La détermination de la loi applicable s’inscrit dans le cadre de la coopération renforcée: «Vu la loi française applicable au divorce en vertu du règlement (UE) n° 1259/2010 du Conseil du 20 décembre 2010, dit “Règlement ROME III”». À défaut de choix de loi par les époux, l’application de la loi de la résidence habituelle commune ou, à défaut, d’un autre facteur de proximité, conduit ici au droit français. La même logique gouverne les obligations alimentaires, la juridiction énonçant successivement: «Vu la compétence des juridictions françaises pour statuer en matière d’obligations alimentaires en application du règlement (CE) n°4/2009 du Conseil du 18 décembre 2008» puis «Vu la loi française qui régit les obligations alimentaires en application du protocole de [Localité 9] du 23 novembre 2007». L’ensemble dessine une cohérence conflictualiste, sans que le dispositif n’alloue toutefois de somme au titre d’une créance alimentaire.

B. Le grief retenu: l’altération définitive du lien conjugal

Le prononcé repose expressément sur le droit interne: «Prononce, sur le fondement de l’article 237 du Code Civil, le divorce de :». Le choix de ce fondement implique la constatation d’une cessation de la communauté de vie, tant affective que matérielle, d’une durée suffisante au jour de la demande, appréciée au regard de l’article 238. La défaillance du défendeur ne dispense pas la juridiction de vérifier la réalité de l’altération, mais elle infléchit la dynamique procédurale en l’absence de contestation utile.

La solution s’inscrit dans l’économie du droit positif depuis la réforme du divorce, qui fait prévaloir l’objectivation du lien conjugal sur la logique fautive. Le juge se limite à caractériser la rupture irrémédiable, sans entrer dans un débat sur les causes subjectives du désaccord. La sobriété du dispositif traduit une volonté de clore le litige sur le seul terrain de l’aptitude du lien à subsister, conformément à la finalité de ce cas de divorce.

II. Les effets du divorce arrêtés par le juge

A. Effets d’état et conséquences patrimoniales immédiates

La décision règle d’abord la publicité de l’état civil: «Dit que la mention du divorce sera portée en marge de l’acte de mariage ainsi que des actes de naissance des époux, sur chacun des registres, au vu, soit du dispositif de la présente décision, soit d’un extrait établi conformément aux dispositions de l’article 1082 du Code de Procédure Civile.» Cette mention assure l’opposabilité erga omnes, dans le respect du code de procédure civile.

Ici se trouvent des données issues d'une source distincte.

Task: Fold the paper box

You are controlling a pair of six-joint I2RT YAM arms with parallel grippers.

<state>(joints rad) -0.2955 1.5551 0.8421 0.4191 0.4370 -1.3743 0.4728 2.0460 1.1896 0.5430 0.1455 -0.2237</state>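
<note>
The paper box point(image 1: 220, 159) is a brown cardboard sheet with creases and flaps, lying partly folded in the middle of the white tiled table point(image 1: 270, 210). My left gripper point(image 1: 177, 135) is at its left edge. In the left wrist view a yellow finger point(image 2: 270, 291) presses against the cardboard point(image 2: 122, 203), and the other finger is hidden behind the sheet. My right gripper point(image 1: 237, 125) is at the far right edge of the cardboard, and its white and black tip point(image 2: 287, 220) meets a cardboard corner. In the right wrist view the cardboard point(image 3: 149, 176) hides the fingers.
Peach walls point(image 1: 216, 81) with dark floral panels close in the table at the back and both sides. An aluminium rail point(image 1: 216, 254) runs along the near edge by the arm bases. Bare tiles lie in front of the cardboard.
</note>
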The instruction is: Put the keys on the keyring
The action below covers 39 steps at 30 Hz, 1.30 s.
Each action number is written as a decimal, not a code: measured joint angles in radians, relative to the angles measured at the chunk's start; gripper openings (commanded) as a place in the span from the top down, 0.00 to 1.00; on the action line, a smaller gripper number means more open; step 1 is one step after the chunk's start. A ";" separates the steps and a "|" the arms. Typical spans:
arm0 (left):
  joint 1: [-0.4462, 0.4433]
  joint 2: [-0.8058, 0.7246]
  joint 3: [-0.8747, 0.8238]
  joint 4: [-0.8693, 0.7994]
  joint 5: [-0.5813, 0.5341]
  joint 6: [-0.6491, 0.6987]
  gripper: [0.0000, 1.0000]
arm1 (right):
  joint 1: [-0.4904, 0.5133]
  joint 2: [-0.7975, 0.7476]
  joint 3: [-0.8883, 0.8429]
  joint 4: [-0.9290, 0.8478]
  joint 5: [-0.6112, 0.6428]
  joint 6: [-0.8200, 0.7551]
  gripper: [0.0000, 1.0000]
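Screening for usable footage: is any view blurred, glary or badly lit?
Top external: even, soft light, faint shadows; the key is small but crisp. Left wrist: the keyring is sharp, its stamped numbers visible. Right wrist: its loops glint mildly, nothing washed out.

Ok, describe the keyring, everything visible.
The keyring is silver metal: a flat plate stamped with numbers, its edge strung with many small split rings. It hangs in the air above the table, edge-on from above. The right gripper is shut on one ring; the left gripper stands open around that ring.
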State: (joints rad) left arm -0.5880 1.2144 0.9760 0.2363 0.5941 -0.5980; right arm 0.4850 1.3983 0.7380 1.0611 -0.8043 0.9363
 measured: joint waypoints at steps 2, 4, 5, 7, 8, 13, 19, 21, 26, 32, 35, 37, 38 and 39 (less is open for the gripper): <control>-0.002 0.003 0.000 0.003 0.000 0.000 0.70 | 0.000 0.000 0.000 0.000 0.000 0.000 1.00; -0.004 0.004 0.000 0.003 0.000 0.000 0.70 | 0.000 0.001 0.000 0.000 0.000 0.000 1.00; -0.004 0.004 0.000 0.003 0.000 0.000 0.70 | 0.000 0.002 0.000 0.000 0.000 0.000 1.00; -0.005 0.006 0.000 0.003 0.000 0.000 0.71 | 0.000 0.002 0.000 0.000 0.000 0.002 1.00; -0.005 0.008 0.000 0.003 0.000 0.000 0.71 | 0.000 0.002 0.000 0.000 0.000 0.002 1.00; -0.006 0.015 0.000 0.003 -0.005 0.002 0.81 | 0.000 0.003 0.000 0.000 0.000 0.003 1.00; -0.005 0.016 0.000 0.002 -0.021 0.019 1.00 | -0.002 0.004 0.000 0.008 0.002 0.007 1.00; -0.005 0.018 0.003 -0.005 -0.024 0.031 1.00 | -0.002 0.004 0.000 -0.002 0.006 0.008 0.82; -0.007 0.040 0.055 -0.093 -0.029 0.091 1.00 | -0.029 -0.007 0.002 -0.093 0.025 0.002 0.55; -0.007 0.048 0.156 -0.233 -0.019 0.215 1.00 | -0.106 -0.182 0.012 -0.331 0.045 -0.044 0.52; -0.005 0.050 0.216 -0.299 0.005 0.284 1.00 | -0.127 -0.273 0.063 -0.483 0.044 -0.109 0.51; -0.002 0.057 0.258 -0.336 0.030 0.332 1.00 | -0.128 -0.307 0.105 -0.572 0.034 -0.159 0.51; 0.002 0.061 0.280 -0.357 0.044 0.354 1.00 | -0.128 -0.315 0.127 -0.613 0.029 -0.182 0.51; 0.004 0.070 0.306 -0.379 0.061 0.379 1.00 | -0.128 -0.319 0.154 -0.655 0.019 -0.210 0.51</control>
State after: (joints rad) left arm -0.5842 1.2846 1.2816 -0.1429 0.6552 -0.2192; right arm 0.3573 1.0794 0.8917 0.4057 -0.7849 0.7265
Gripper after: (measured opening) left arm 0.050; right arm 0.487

La dissolution du régime découle mécaniquement de la rupture: «Rappelle que le divorce entraîne la dissolution du régime matrimonial et que les intérêts patrimoniaux des époux devront faire l’objet d’une liquidation partage, si nécessaire.» Le juge fixe ensuite l’effet dans le temps, conformément au droit interne: «Dit que le jugement de divorce prendra effet dans les rapports entre époux en ce qui concerne leurs biens à la date de la délivrance de l’assignation.» Cette solution, conforme au code civil, sécurise le point de départ des rapports pécuniaires et évite les incertitudes sur les acquisitions postérieures.

La révocation des avantages matrimoniaux est également affirmée: «Dit que le divorce emportera révocation des avantages matrimoniaux qui ne prennent effet qu’à la dissolution du régime matrimonial ou au décès de l’un des époux et des dispositions à cause de mort, accordés par un époux envers son conjoint par contrat de mariage ou pendant l’union.» Le principe de caducité des libéralités, hors stipulations contraires, est ainsi rappelé, tandis que la liquidation ultérieure aura à trier les stipulations maintenues et celles atteintes par la révocation.

B. Mesures accessoires, dépens et portée pratique

Le juge tranche la question du nom d’usage avec netteté: «Dit qu’aucun des époux ne conservera l’usage de son nom matrimonial après le divorce.» À défaut d’intérêt légitime spécialement établi, l’usage du nom de l’autre n’est pas maintenu, ce qui illustre une ligne de rigueur en l’absence d’éléments circonstanciés.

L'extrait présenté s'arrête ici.